Oh, god, Dev. His lopsided, squinty grin. His rascally brown eyes. His ridiculous pillow-flattened hair. Seeing him every day, I could hold on to the memory of what our father looked like. I could tell myself that our parents weren’t completely gone. But now …

Everyone is staring at me. They’re waiting, desperate for understanding. I force myself to continue. I describe the strange flicker I saw in the lights of the grid.

‘Dev was going to report it,’ I say. ‘He was probably in the security office right when …’

I gesture north. I don’t make myself look again, but I can feel the gaping hole in the landscape where Harding-Pencroft used to be. It’s like a dull ache in my jaw where a tooth has been pulled.

‘One torpedo?’ Tia Romero, the House Cephalopod prefect, shakes her head. ‘Even with multiple warheads, there’s no way a single missile could do that kind of damage. To trigger a landslide of that magnitude …’

She looks at her Cephalopod housemates. They start whispering among themselves. Cephalopods are problem-solvers. It’s what they do, like me reading lips. Dump a box of Legos in front of them, tell them to construct a working supercomputer out of the pieces, and they won’t rest until they’ve figured out a way. Only Nelinha stands apart, keeping silent watch over Ester.

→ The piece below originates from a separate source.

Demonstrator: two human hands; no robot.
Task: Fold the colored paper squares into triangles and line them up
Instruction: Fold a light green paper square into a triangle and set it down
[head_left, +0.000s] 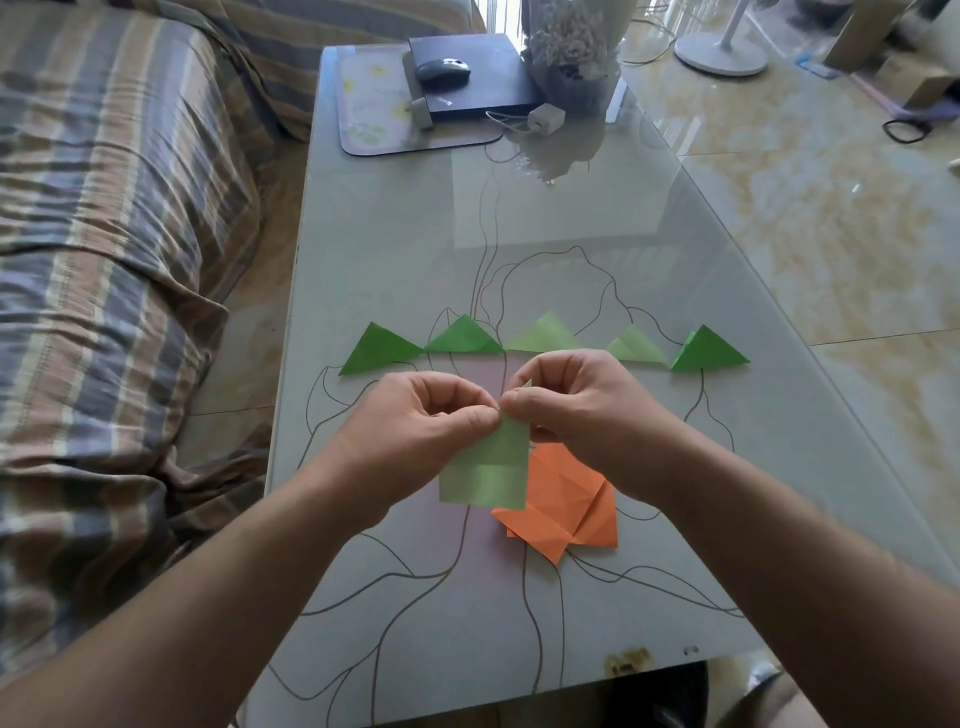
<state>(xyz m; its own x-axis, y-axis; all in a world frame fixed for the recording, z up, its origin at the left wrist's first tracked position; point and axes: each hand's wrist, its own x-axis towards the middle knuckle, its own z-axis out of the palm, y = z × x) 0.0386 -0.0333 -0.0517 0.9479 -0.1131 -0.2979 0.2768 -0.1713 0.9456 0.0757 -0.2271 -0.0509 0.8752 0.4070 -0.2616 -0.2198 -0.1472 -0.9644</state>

‘It doesn’t matter how it happened,’ Gem decides. ‘We need to go back and search for survivors.’

‘Agreed,’ I say.

On any other day, this would be headline news. Gem and I haven’t agreed on anything since we started at HP almost two years ago.

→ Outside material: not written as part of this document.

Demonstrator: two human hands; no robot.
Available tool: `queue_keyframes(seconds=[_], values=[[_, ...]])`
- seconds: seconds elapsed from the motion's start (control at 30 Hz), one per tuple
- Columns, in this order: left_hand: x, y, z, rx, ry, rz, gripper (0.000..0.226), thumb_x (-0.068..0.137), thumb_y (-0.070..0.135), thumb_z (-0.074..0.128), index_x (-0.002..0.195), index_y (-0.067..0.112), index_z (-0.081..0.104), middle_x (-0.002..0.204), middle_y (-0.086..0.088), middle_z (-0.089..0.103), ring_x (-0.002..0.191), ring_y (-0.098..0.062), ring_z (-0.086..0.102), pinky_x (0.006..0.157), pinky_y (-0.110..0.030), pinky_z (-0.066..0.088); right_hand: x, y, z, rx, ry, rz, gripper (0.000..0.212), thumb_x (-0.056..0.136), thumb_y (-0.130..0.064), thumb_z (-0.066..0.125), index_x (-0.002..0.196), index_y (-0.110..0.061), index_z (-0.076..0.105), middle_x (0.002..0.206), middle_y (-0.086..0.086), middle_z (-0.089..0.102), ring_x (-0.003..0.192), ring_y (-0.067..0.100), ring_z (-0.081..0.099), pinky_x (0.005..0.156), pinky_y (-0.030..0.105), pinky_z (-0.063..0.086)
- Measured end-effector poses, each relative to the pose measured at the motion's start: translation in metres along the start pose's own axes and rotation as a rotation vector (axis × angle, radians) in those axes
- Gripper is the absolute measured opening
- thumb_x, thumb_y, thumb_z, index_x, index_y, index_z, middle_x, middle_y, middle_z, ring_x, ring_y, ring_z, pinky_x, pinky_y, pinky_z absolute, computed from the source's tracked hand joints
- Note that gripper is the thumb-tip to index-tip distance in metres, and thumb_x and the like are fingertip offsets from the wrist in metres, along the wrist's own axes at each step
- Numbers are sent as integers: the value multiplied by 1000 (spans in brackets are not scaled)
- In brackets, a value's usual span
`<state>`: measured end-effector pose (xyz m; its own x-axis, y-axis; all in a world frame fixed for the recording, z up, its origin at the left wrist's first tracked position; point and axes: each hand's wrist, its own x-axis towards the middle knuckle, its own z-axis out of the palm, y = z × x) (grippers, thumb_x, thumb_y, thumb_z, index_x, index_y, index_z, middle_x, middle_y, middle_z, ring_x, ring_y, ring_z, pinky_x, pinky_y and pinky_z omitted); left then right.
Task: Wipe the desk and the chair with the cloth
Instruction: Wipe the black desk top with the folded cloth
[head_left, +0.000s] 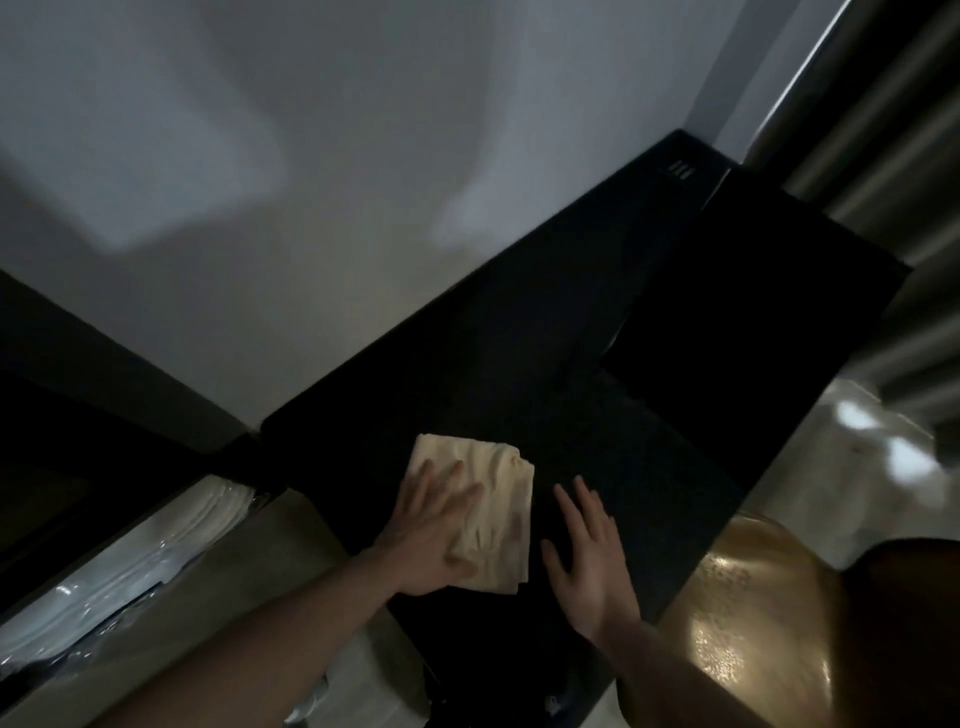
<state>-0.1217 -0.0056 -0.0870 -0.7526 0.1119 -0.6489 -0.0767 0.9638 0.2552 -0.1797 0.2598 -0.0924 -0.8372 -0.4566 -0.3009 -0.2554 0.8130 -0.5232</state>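
Observation:
A folded cream cloth (498, 483) lies flat on the black desk (519, 364), near its front left corner. My left hand (434, 530) presses down on the cloth's left half with the fingers spread flat. My right hand (589, 556) rests open on the bare desk just right of the cloth, palm down, holding nothing. A glossy golden-brown chair (737, 603) shows at the lower right, next to the desk's front edge.
A pale wall (311, 182) backs the desk. Grey curtains (893, 130) hang at the far right. A raised black block (769, 322) sits at the desk's right end. Shiny plastic-wrapped white material (130, 566) lies at the lower left. The floor (857, 467) is glossy.

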Motion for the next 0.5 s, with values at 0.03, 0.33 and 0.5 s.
queue_keyframes(seconds=[0.03,0.33,0.5], values=[[6,2,3,24,-21,-20,114,85,82,50,156,45,-31,162,5,-46,145,-36,-47,123,-62,-18,1,10,-5,-5,8,46,73,107,-49,49,166,-45,6,173,-17,-16,161,12,-14,132,43,-1],[51,22,-10,41,-134,-103,120,72,99,33,141,47,-50,150,4,-61,134,-38,-58,117,-63,-26,19,98,-50,-66,107,265,78,105,-47,52,169,-34,10,175,-9,-11,162,21,-11,132,50,3],[86,49,-33,2,-89,-127,111,77,97,28,143,46,-46,151,5,-59,134,-35,-59,117,-60,-28,46,126,-79,-69,154,295,72,107,-40,51,169,-30,14,176,-3,-5,162,24,-8,132,49,2]])
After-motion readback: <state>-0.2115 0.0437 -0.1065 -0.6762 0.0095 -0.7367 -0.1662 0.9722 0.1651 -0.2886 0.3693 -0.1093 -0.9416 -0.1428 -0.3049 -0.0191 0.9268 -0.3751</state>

He nods grimly. ‘Everybody, back on the –’

‘No.’ Dr Hewett hobbles forward, cradling his tablet computer in one arm. Sweat patches have soaked through his shirt. His complexion is the colour of frozen custard.

Behind him, Bernie kneels and opens the supply case. Inside, nested in foam, are a dozen silver drones the size of hummingbirds.

Hewett taps the screen of his control pad. The drones buzz to life. They rise from their foam cradles, gather overhead in a swarm of blue lights and tiny propellers, then zip along the coastline, heading towards HP.

‘The drones will run surveillance.’ Hewett’s voice shakes with anger, or grief, or both. ‘But I warn you not to expect survivors. Land Institute has launched a pre-emptive strike. They mean to eliminate us. I have been fearing an attack like this for two years.’

I touch the black pearl at my throat.

Why is Hewett talking about LI and HP as if they’re sovereign nations? Land Institute couldn’t just destroy a chunk of the California coastline and kill over a hundred people.